Having a small worm farm helps her process some of her own food waste.
“What got me over the line in terms of getting rid of the red landfill bin was having a worm farm in my backyard, and also having access to a council food and organic waste service, as the worm farm can’t handle everything.”
But that’s not something available to everyone. So again, cut yourself some slack.
What low-hanging fruit?
So what is this low-hanging fruit you say?
Well, that’s different for everyone, and you should tailor your plan according to what works best for you.
But for Bel, the easiest things she replaced were:
- Plant pots — return to the nursery for re-use
- Bubble wrap — donate to local picture framer for use in the business
- Cling wrap — use bees wax wraps, plates, or serving bowls with lids
- Baking paper — reusable silicon baking mat
- Water bottle — reusable bottle
- Soft drinks — use a sparkling water machine
- Coffee cups — reusable cup
- Paper towels — tea towel and reusable kitchen wipes
- Clothes — clothes swaps, buying second hand, renting
- Cotton wool and nail polish remover pads — reusable, washable pads
- Face wipes — face wash or flannel
Think outside the box
These days, Bel runs her own consultancy, advising businesses on how they can cut down on waste and emissions.

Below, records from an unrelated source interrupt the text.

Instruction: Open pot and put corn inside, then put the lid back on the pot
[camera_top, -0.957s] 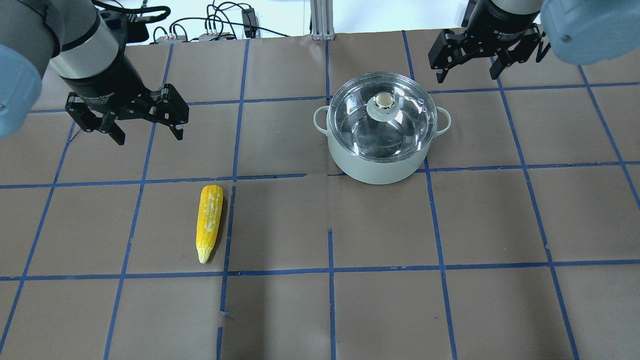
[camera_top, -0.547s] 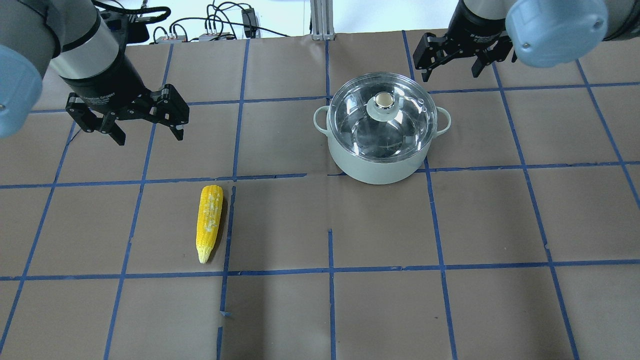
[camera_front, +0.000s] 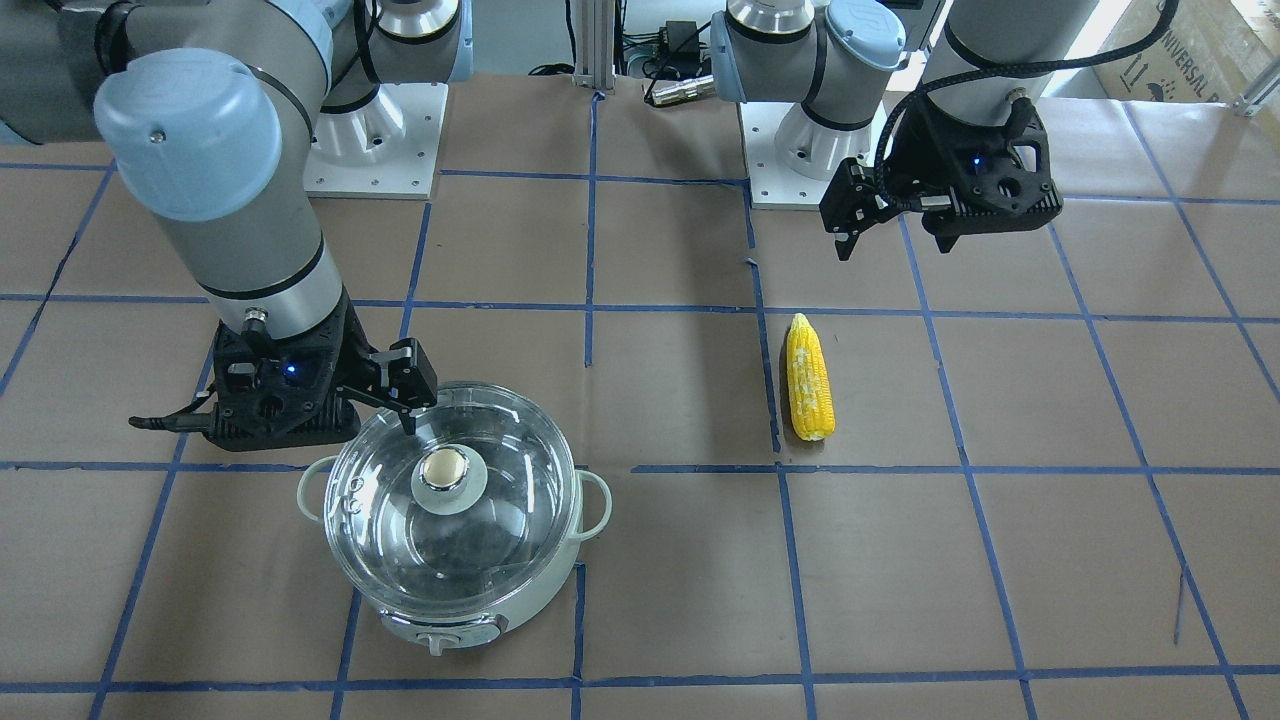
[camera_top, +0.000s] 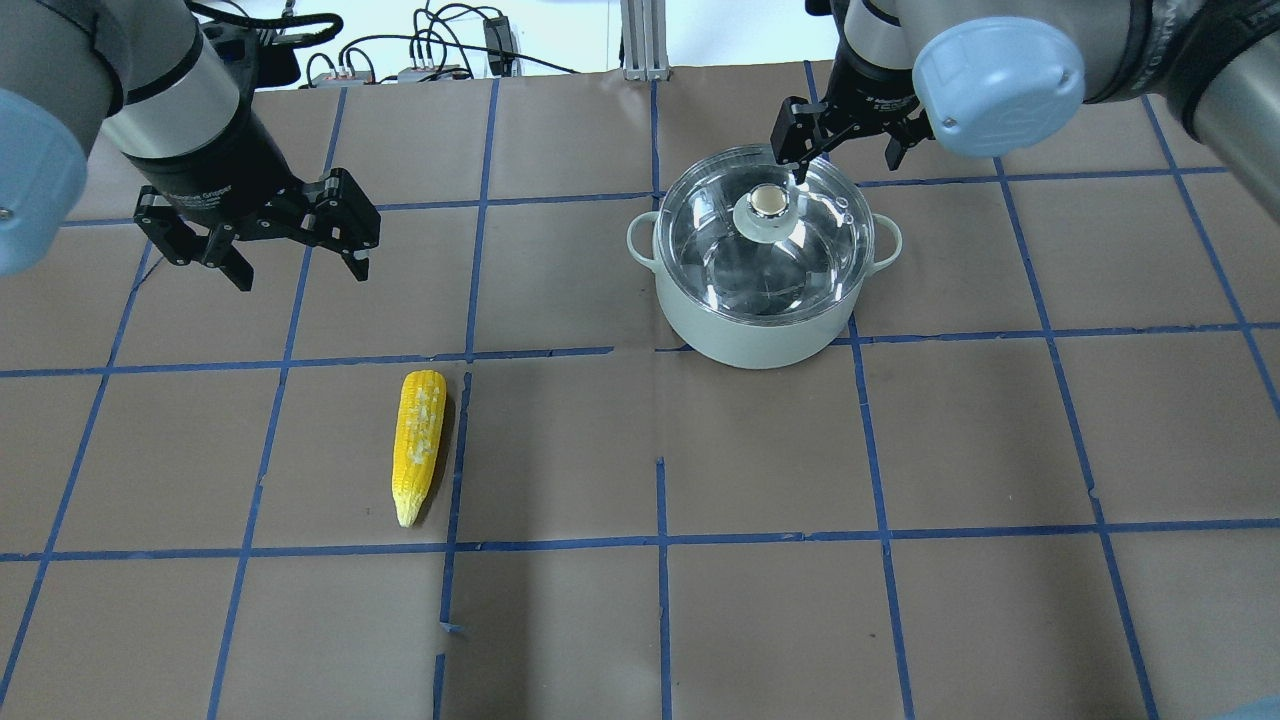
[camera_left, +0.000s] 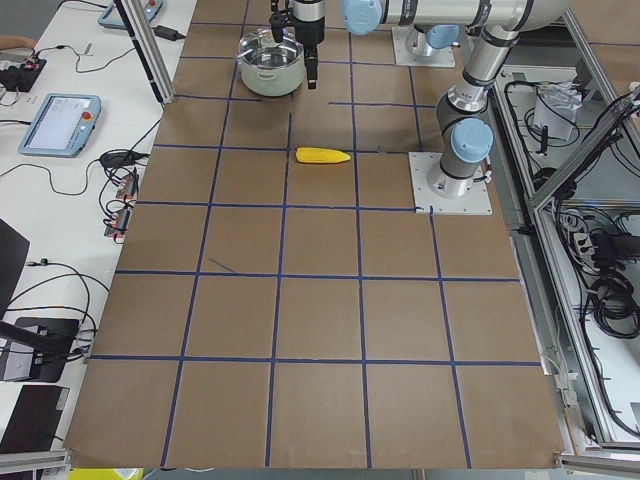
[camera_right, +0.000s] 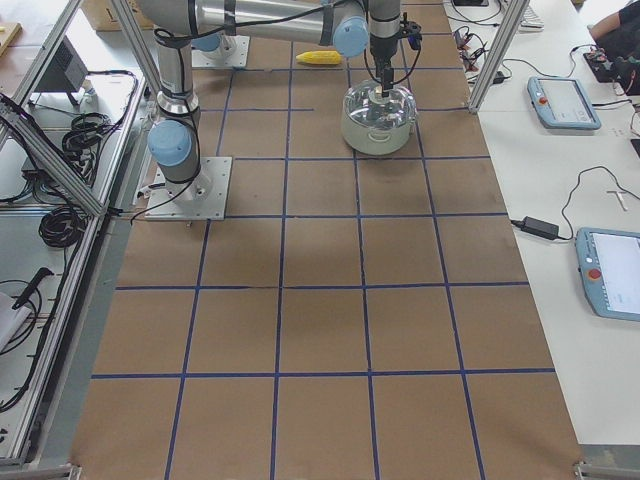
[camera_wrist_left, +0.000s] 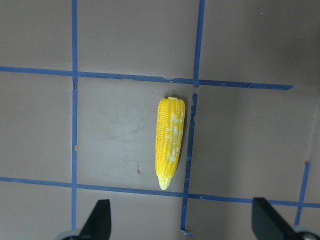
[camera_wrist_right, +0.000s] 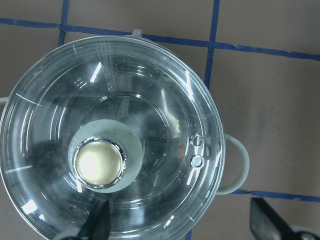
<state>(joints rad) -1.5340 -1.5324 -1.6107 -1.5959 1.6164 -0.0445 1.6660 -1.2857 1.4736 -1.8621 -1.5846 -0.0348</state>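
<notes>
The pot (camera_top: 745, 345) stands right of centre on the table, with the glass lid (camera_top: 810, 265) on it. The lid's tan knob (camera_top: 767, 200) points up. My right gripper (camera_top: 843, 150) is open and hovers over the lid's far rim. In the right wrist view the right gripper (camera_wrist_right: 182, 225) sits right of the knob (camera_wrist_right: 100, 162), which lies by one fingertip. The corn (camera_top: 418, 445) lies flat on the table at the left. My left gripper (camera_top: 297, 262) is open and empty, above the table and farther back than the corn (camera_wrist_left: 170, 142).
The table is brown paper with a blue tape grid. Cables and power boxes (camera_top: 430, 60) and an aluminium post (camera_top: 645, 40) lie along the far edge. The arms' base plates (camera_front: 375, 140) sit on the robot's side of the table.
My right gripper has moved left from beyond the pot's right side to over the lid's far rim. The left arm, corn, pot and lid have not moved.
</notes>
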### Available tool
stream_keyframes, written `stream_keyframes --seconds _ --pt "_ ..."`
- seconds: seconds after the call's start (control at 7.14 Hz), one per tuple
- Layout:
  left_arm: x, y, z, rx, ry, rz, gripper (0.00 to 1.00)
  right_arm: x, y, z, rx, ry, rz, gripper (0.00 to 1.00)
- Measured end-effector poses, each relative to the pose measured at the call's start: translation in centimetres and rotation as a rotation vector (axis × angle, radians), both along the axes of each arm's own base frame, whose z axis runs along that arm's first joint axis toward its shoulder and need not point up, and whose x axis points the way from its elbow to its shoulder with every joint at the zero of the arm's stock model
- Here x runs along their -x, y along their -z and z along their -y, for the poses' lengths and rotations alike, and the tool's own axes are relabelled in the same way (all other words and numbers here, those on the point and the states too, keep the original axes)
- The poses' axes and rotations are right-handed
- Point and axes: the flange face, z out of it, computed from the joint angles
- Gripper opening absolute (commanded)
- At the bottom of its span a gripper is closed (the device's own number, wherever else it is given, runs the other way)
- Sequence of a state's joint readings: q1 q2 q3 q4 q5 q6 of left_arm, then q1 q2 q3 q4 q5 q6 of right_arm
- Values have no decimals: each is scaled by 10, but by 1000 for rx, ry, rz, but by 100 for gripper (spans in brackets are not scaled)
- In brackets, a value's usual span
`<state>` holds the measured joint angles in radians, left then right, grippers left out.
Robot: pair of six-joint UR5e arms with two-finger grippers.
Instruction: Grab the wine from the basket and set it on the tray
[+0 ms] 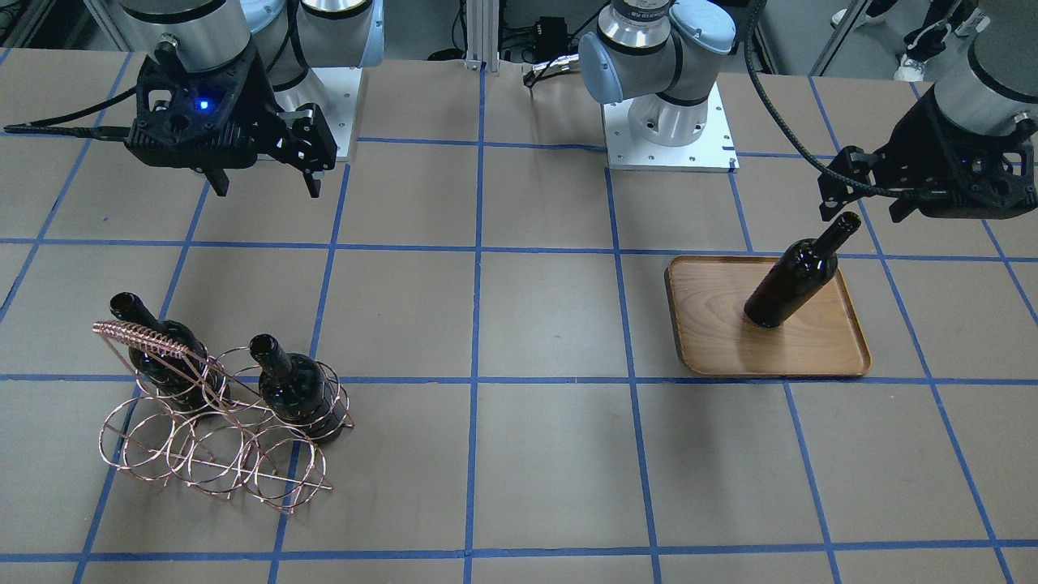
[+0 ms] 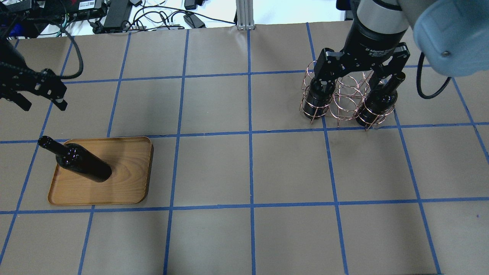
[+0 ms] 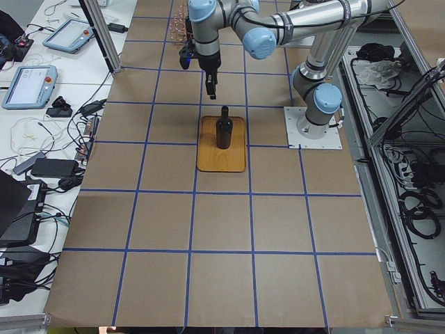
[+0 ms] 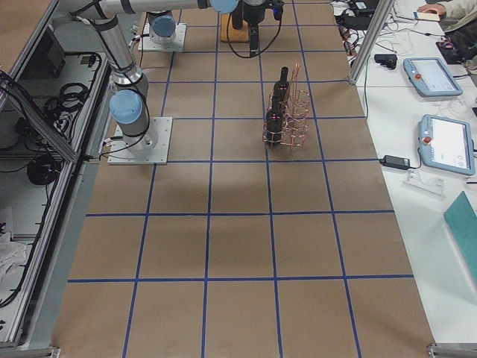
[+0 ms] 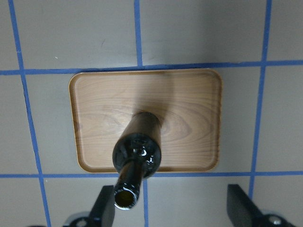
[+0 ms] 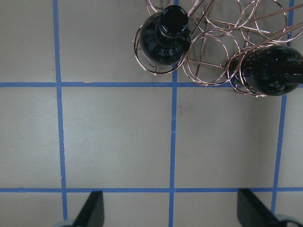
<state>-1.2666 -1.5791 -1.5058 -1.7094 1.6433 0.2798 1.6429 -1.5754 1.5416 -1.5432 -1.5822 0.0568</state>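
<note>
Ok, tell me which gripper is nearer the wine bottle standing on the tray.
Left. The left gripper hangs open close by the wine bottle's mouth, not touching it. The right gripper is far across the table, open, near the basket.

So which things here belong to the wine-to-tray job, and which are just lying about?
Job: wine bottle standing on the tray; wire basket holding a second bottle and a third bottle; left gripper and right gripper, jaws open on both.
Lying about: teach pendants and cables on the benches beside the table.
</note>
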Motion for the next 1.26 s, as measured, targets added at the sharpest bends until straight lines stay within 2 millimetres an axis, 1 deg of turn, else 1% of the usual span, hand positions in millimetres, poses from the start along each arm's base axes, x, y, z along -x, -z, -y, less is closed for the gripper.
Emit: stream_keyframes --seconds 0.14,0.28,0.42,0.56,0.7,0.84,1.12,1.26 --pt "43 -25 7 6 -51 0 100 0 0 0 0 0 -1 100" --pt "91 -36 10 31 -84 -10 100 0 0 0 -1 0 -2 100" --pt "135 -37 13 62 -91 -15 100 0 1 0 -1 0 -3 100" --pt "164 -32 16 78 -82 -15 100 0 1 0 -1 -1 -3 100" --pt "177 -28 21 102 -66 -17 100 0 1 1 -1 0 -3 100" --pt "181 -26 28 129 -36 -15 100 0 1 0 -1 0 -3 100" --pt "183 -24 31 143 17 -4 100 0 -1 1 11 -5 -4 99" --pt "184 -25 32 146 23 -6 100 0 -4 6 51 -7 0 100"
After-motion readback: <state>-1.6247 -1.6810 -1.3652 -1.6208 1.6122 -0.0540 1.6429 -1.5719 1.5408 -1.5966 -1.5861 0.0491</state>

She’s also published an audit of her own waste footprint, which includes the waste from her business.
She stresses that access to different services and living arrangements means there are no blanket rules for people, but these are some ideas and resources that can help people reduce their waste.
- #Take3fortheSea — picking up three bits of rubbish when you visit the beach or any environment
- Toy Libraries Australia — lists locations of toy libraries where you can rent and return kids’ toys
- Tool libraries, where you can borrow anything from lawnmowers to nail guns, are popping up around the country. A quick internet search can show locations nearest you
- Vinyl Council of Australia — lists locations where you can take PVC products, like piping, to be recycled
- Refillable consumables — some shops offer refillable shampoo, deodorants, cleaning products, food such as grains, and even milk and beer
- Farmers markets can be a way to cut down on plastic packaging
- Some nurseries and select locations of major hardware stores take back plant pots for reuse
- Signing up for a regular veggie box delivery, especially from a service that takes their boxes back, can also cut down on packaging
Most of all Bel says it’s about figuring out what works for you.
And it’s also about recognising that we’re working within a pretty difficult system. A system which also needs to make changes if we’re really going to get on top of our waste problems.